Exercise goal. Please filter the entries for the word "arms" and copy every line that has it.

Dataset records.
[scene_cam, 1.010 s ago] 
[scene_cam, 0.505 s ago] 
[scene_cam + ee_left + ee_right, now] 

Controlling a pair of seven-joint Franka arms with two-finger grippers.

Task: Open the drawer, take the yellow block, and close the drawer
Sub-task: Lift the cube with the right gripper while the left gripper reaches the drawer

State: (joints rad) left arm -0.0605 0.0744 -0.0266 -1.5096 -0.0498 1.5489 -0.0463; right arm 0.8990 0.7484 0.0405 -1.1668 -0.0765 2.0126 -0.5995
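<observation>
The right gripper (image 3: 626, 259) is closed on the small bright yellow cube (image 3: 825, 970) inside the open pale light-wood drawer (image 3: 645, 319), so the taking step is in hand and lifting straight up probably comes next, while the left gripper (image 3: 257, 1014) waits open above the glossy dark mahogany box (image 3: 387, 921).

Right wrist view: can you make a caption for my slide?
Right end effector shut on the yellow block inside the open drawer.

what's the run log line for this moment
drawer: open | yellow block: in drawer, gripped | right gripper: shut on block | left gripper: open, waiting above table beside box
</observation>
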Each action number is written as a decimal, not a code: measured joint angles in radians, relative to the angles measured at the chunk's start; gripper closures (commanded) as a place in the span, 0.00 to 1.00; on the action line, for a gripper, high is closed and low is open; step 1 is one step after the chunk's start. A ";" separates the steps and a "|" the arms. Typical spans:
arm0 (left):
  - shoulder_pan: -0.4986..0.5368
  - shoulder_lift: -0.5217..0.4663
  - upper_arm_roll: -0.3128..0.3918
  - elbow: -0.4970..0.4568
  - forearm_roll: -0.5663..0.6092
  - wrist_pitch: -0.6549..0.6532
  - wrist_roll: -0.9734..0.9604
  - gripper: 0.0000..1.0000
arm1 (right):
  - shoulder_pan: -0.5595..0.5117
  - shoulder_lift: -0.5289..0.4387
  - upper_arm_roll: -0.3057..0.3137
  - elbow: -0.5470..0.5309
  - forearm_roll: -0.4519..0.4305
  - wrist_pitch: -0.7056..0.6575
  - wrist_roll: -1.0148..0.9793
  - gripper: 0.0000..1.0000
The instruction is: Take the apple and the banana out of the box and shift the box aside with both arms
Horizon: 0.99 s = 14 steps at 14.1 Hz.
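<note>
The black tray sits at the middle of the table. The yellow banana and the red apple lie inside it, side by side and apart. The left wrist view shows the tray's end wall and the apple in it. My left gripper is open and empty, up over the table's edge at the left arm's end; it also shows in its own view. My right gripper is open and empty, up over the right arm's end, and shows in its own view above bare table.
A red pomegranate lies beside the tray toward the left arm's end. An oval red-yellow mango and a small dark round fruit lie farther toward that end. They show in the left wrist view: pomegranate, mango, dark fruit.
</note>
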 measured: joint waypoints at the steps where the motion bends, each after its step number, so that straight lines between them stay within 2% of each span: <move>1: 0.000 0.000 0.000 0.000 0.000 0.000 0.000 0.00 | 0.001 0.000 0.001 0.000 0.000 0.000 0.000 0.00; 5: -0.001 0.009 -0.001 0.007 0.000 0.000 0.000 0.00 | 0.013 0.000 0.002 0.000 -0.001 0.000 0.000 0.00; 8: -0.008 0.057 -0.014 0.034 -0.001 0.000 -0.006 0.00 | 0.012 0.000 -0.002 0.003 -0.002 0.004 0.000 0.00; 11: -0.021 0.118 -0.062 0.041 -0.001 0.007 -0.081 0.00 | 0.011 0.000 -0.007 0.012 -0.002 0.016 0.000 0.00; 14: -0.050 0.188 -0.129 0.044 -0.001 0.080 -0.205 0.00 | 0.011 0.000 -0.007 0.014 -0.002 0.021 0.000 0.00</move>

Solution to the exercise.
Controlling a pair of seven-joint Franka arms with two-finger grippers.
Each action number is written as a decimal, not a code: measured joint angles in radians, relative to the angles measured at the chunk's start; gripper closures (commanded) as a place in the span, 0.00 to 1.00; on the action line, for a gripper, high is closed and low is open; step 1 is one step after the chunk's start. A ";" separates the steps and a "|" the arms. Typical spans:
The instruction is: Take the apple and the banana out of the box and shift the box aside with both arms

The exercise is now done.